WASHINGTON D.C. — Last week, Republican attorneys general from Alabama and 12 other states submitted an amicus brief further escalating Republicans’ ongoing attack on the Voting Rights Act.
The “friend-of-the-court” brief was submitted on behalf of 13 attorneys general — from Alabama, Alaska, Georgia, Idaho, Indiana, Iowa, Kansas, Mississippi, Montana, Nebraska, South Carolina, Texas and West Virginia — in a case challenging Louisiana’s congressional map.
The Republican attorneys general are supporting Louisiana’s radical and destructive legal argument that private groups and individuals do not have the right to file lawsuits under Section 2 of the Voting Rights Act. In legal terms, this is known as a private right of action. The brief reads, “Section 2 contains no express private right of action. And the VRA’s structure confirms that the provision creates no implied private right of action either.”

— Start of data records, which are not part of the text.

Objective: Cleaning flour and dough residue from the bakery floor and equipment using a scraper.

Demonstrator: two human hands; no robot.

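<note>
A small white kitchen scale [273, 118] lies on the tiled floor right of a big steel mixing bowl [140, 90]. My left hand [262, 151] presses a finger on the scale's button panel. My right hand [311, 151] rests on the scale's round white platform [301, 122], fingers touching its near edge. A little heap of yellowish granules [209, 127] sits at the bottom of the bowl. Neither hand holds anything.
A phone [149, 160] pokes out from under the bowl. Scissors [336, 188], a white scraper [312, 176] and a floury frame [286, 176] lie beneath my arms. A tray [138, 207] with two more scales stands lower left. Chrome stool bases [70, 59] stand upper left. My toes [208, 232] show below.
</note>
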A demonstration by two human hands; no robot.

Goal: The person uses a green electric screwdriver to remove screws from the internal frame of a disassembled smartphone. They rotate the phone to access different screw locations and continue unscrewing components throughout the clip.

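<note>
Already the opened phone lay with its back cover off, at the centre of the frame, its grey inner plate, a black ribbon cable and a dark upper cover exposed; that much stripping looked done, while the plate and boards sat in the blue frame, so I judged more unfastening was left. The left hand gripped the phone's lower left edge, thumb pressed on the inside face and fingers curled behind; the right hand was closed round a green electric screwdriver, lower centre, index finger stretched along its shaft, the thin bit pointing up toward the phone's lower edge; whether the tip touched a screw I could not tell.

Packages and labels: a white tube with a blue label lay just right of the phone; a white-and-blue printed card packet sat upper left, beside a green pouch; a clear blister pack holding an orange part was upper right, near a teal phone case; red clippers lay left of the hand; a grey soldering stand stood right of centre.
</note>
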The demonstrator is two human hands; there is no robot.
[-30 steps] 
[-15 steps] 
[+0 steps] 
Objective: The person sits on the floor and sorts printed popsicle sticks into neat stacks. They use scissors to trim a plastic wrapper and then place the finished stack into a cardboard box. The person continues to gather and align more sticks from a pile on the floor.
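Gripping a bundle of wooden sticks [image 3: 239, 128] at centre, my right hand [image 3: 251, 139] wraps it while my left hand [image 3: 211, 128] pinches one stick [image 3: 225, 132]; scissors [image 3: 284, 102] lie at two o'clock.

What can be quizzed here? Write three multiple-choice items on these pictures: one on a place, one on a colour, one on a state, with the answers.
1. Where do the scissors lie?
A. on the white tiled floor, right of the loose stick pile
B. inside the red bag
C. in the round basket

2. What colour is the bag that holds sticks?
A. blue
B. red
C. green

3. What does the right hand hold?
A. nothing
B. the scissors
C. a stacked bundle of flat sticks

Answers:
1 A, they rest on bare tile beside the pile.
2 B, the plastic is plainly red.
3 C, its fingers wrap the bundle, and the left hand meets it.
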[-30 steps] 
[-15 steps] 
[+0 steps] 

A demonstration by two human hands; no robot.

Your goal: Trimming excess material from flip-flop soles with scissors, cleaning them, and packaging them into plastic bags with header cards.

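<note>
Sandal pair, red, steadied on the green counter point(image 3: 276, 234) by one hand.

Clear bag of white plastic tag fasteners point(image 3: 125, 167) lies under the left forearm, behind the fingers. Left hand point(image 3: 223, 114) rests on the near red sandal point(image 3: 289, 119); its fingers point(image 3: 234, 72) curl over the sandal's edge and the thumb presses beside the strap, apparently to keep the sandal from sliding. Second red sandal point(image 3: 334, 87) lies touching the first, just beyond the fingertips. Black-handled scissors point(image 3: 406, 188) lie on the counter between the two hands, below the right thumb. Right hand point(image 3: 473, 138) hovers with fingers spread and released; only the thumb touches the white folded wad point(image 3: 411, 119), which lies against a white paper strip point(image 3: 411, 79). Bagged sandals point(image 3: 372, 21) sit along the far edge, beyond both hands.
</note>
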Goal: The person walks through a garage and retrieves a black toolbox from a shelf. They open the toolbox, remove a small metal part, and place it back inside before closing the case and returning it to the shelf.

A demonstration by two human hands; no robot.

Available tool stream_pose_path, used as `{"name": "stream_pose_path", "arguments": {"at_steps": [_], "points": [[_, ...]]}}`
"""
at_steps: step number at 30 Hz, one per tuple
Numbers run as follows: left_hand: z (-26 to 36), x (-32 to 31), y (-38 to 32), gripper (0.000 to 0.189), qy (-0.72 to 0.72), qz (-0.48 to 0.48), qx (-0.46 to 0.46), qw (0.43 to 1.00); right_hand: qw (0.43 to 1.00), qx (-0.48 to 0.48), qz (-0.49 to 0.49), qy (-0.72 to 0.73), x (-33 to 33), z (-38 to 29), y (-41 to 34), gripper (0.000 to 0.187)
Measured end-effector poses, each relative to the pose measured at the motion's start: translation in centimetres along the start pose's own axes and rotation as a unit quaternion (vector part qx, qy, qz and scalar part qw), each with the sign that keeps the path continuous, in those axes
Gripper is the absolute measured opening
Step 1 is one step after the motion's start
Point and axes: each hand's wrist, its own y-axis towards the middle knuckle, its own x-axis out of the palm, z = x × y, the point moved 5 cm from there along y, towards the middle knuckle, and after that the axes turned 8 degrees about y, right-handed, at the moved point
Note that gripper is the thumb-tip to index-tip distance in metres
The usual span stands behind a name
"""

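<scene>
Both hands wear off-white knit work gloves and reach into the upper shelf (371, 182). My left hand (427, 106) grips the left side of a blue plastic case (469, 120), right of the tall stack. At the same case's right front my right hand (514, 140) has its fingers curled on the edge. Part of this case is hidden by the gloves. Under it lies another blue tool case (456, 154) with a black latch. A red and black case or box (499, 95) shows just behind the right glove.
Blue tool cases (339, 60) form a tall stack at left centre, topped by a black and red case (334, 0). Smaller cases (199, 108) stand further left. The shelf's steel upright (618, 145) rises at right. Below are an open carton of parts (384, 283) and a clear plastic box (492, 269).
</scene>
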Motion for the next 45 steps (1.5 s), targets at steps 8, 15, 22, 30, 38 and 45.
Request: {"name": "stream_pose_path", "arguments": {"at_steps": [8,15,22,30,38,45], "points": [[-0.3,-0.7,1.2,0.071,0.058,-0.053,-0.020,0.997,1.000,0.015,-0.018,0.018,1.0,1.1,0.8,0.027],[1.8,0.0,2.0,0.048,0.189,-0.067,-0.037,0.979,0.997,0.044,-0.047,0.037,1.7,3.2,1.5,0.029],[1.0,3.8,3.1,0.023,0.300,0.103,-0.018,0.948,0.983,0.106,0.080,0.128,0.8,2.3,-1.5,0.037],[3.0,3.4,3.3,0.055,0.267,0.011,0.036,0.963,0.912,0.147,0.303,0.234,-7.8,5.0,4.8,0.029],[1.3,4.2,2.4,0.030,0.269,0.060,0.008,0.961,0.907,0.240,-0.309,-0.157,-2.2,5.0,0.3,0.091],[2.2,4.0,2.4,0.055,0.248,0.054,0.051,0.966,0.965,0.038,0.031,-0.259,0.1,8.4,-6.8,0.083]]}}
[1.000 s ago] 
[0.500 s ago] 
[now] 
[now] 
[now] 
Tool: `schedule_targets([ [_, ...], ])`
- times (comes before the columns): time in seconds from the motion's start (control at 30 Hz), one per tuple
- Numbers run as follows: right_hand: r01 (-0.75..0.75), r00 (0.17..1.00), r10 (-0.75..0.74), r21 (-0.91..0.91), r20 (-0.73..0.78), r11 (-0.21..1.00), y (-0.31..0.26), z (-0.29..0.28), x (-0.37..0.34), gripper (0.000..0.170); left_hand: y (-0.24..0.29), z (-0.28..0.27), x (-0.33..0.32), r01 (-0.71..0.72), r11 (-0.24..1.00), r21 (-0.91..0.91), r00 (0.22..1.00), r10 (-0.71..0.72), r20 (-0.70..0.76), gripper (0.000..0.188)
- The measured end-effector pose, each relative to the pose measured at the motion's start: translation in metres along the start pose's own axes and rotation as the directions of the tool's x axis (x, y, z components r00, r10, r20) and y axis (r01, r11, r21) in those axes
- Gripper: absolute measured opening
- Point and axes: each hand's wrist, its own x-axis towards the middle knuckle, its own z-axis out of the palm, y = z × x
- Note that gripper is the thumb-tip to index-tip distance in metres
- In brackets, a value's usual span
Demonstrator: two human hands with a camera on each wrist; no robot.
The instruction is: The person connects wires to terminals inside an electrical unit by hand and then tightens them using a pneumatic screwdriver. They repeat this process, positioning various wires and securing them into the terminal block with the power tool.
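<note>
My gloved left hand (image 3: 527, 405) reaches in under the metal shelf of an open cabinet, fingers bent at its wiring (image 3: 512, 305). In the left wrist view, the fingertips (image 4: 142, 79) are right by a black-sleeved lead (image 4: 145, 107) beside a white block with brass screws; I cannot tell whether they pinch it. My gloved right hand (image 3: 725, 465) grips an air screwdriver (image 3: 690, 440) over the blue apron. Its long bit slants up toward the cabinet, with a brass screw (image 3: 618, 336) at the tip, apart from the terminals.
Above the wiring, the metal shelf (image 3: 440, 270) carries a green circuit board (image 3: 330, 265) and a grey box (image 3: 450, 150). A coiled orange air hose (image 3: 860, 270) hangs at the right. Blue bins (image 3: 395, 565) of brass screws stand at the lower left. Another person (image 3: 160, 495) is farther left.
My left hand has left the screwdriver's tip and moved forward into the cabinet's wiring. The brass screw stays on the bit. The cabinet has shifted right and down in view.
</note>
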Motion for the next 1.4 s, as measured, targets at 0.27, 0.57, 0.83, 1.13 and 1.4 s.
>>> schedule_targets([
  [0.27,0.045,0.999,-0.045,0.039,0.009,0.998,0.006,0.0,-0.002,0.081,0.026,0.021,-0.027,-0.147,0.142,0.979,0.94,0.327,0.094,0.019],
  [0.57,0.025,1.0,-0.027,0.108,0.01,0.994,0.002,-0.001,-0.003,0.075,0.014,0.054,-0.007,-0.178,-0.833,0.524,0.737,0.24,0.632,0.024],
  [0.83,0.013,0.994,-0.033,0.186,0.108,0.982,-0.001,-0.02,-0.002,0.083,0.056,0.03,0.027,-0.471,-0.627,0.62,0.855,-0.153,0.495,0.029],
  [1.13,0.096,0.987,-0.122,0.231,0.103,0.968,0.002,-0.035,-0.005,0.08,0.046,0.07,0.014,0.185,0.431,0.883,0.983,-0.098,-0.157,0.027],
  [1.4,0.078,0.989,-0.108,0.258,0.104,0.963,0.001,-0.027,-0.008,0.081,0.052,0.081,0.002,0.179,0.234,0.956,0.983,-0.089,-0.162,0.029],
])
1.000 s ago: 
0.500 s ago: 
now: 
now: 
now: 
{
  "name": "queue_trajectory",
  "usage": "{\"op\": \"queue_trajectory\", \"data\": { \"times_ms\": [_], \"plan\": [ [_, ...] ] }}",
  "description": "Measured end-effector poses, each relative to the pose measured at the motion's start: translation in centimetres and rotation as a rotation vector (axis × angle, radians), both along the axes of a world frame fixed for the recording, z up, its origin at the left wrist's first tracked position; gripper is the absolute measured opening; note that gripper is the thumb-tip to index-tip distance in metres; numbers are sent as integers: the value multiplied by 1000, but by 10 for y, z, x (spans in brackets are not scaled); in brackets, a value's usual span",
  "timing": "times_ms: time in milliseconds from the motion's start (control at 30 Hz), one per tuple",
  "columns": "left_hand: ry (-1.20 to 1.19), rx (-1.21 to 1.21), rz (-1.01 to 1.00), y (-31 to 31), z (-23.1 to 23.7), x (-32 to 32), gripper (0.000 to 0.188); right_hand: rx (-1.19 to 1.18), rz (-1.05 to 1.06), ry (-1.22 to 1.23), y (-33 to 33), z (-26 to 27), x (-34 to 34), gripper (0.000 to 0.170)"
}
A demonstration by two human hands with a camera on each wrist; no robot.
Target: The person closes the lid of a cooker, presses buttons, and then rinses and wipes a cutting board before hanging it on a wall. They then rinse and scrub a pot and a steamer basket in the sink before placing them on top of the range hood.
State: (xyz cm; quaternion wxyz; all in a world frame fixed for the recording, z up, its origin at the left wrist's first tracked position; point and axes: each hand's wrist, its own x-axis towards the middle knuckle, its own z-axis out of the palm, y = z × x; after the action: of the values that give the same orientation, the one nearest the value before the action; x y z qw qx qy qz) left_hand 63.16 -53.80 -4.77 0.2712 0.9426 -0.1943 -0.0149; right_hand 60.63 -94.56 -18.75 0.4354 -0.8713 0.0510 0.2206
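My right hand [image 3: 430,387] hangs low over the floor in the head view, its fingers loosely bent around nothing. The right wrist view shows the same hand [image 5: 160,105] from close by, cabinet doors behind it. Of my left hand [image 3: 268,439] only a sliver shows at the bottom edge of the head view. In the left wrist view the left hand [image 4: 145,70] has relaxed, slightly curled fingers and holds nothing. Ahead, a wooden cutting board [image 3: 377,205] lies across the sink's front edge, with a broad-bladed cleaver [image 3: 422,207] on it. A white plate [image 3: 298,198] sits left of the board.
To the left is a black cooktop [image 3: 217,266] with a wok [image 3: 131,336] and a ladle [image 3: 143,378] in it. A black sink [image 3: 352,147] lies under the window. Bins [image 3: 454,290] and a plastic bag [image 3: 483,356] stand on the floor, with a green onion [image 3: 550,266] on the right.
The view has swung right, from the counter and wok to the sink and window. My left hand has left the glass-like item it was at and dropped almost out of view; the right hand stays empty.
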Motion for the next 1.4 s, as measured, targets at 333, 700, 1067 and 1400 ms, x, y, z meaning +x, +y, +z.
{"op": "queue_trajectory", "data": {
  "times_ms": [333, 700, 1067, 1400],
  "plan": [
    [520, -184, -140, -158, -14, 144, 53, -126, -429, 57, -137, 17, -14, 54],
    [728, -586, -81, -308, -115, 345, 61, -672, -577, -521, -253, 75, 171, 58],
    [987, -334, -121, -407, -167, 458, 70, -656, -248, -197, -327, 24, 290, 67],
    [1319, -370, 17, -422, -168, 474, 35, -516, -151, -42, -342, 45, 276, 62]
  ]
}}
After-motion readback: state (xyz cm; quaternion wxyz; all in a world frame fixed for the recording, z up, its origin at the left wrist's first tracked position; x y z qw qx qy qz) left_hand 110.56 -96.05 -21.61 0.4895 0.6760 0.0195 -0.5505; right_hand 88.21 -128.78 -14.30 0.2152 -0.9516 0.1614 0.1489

Under this theory that Section 2 does not contain a private right of action, only the U.S. attorney general, and not groups such as the civil rights organizations who are responsible for the majority of redistricting lawsuits, would be able to file lawsuits challenging maps under Section 2. This brief was filed less than one month after the 8th U.S. Circuit Court of Appeals issued a catastrophic decision ruling that private litigants cannot bring Section 2 claims in Arkansas, Iowa, Minnesota, Missouri, Nebraska, North Dakota and South Dakota..
As the dissent in the 8th Circuit’s opinion cites from experts, “Over the past forty years, there have been at least 182 successful Section 2 cases; of those 182 cases, only 15 were brought solely by the Attorney General.”
Soon after, Louisiana Republicans asked the 5th U.S. Circuit Court of Appeals to rehear a decision that held that private parties, like organizations and voters, can bring lawsuits under Section 2 in the three states covered by the 5th Circuit: Louisiana, Mississippi and Texas.
The brief — which is filed in support of the entire 5th Circuit rehearing the case — directly cites the 8th Circuit decision stating that the 5th Circuit’s prior decision affirming a private right of action “conflicts with the Eighth Circuit’s conclusion that Section 2 did not create a private right to sue.”
If the 5th Circuit were to follow the 8th Circuit’s lead, voters in three more states would similarly be without legal recourse for maps that dilute minority voters’ voting power.